• Your task: Repeat every line of the material below exactly.

------ Dataset section ------

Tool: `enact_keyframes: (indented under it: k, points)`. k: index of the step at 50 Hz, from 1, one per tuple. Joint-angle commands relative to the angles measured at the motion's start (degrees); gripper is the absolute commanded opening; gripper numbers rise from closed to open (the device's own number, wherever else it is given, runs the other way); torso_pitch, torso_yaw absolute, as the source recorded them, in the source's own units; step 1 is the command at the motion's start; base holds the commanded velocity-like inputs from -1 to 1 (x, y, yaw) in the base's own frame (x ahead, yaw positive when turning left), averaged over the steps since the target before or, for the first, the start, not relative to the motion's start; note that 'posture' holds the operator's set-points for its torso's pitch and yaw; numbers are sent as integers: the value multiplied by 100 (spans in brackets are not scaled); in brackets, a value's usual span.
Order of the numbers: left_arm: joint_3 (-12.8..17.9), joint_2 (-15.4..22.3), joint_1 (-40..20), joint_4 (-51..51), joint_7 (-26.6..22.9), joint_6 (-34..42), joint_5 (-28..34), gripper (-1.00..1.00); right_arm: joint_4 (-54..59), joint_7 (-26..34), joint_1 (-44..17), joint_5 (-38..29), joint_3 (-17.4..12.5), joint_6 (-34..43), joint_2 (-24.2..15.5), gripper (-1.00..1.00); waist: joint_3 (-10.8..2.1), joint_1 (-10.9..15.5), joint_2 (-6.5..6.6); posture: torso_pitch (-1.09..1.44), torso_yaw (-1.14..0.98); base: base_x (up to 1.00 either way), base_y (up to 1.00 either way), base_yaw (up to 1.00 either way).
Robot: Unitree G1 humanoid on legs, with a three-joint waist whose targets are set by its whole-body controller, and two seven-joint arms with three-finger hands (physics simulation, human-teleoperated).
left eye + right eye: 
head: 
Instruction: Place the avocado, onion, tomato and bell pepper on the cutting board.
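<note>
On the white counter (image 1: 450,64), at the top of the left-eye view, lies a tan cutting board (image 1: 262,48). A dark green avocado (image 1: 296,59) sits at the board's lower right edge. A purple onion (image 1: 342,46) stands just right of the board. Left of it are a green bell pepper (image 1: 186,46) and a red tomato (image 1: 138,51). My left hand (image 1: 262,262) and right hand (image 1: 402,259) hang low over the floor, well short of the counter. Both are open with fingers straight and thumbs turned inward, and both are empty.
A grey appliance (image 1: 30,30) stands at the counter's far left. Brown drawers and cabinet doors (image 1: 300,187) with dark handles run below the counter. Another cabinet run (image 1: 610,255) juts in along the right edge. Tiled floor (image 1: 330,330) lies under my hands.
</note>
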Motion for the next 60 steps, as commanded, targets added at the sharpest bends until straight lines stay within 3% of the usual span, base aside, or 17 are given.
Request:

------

• Answer area:
Tool: `enact_keyframes: (indented under it: k, points)`. k: index of the step at 50 Hz, from 1, one per tuple. Joint-angle commands relative to the angles measured at the motion's start (degrees); gripper is the absolute commanded opening; gripper numbers rise from closed to open (the device's own number, wherever else it is given, runs the other way); torso_pitch, torso_yaw absolute, as the source recorded them, in the source's own units; step 1 is the command at the motion's start; base holds the commanded velocity-like inputs from -1 to 1 (x, y, yaw) in the base's own frame (x ahead, yaw positive when turning left), averaged over the steps since the target before or, for the first, the start, not relative to the motion's start; note that 'posture' holds the operator's set-points for its torso's pitch and yaw; numbers are sent as integers: the value multiplied by 100 (spans in brackets are not scaled); in brackets, a value's usual span.
Order of the numbers: left_arm: joint_3 (-12.8..17.9), joint_2 (-15.4..22.3), joint_1 (-40..20), joint_4 (-51..51), joint_7 (-26.6..22.9), joint_6 (-34..42), joint_5 (-28..34), gripper (-1.00..1.00); right_arm: joint_4 (-54..59), joint_7 (-26..34), joint_1 (-44..17), joint_5 (-38..29), joint_3 (-17.4..12.5), joint_6 (-34..43), joint_2 (-24.2..15.5), gripper (-1.00..1.00); waist: joint_3 (-10.8..2.1), joint_1 (-10.9..15.5), joint_2 (-6.5..6.6); posture: torso_pitch (-1.09..1.44), torso_yaw (-1.14..0.98); base: base_x (up to 1.00 either way), base_y (up to 1.00 either way), base_yaw (up to 1.00 either way).
Robot: Unitree G1 humanoid on legs, with a three-joint waist whose targets are set by its whole-body controller, and two seven-joint arms with three-finger hands (physics simulation, human-teleoperated).
left eye + right eye: 
head: 
Instruction: Place the avocado, onion, tomato and bell pepper on the cutting board.
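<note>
On the white counter (image 1: 450,64), at the top of the left-eye view, lies a tan cutting board (image 1: 262,48). A dark green avocado (image 1: 296,59) sits at the board's lower right edge. A purple onion (image 1: 342,46) stands just right of the board. Left of it are a green bell pepper (image 1: 186,46) and a red tomato (image 1: 138,51). My left hand (image 1: 262,262) and right hand (image 1: 402,259) hang low over the floor, well short of the counter. Both are open with fingers straight and thumbs turned inward, and both are empty.
A grey appliance (image 1: 30,30) stands at the counter's far left. Brown drawers and cabinet doors (image 1: 300,187) with dark handles run below the counter. Another cabinet run (image 1: 610,255) juts in along the right edge. Tiled floor (image 1: 330,330) lies under my hands.
</note>
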Motion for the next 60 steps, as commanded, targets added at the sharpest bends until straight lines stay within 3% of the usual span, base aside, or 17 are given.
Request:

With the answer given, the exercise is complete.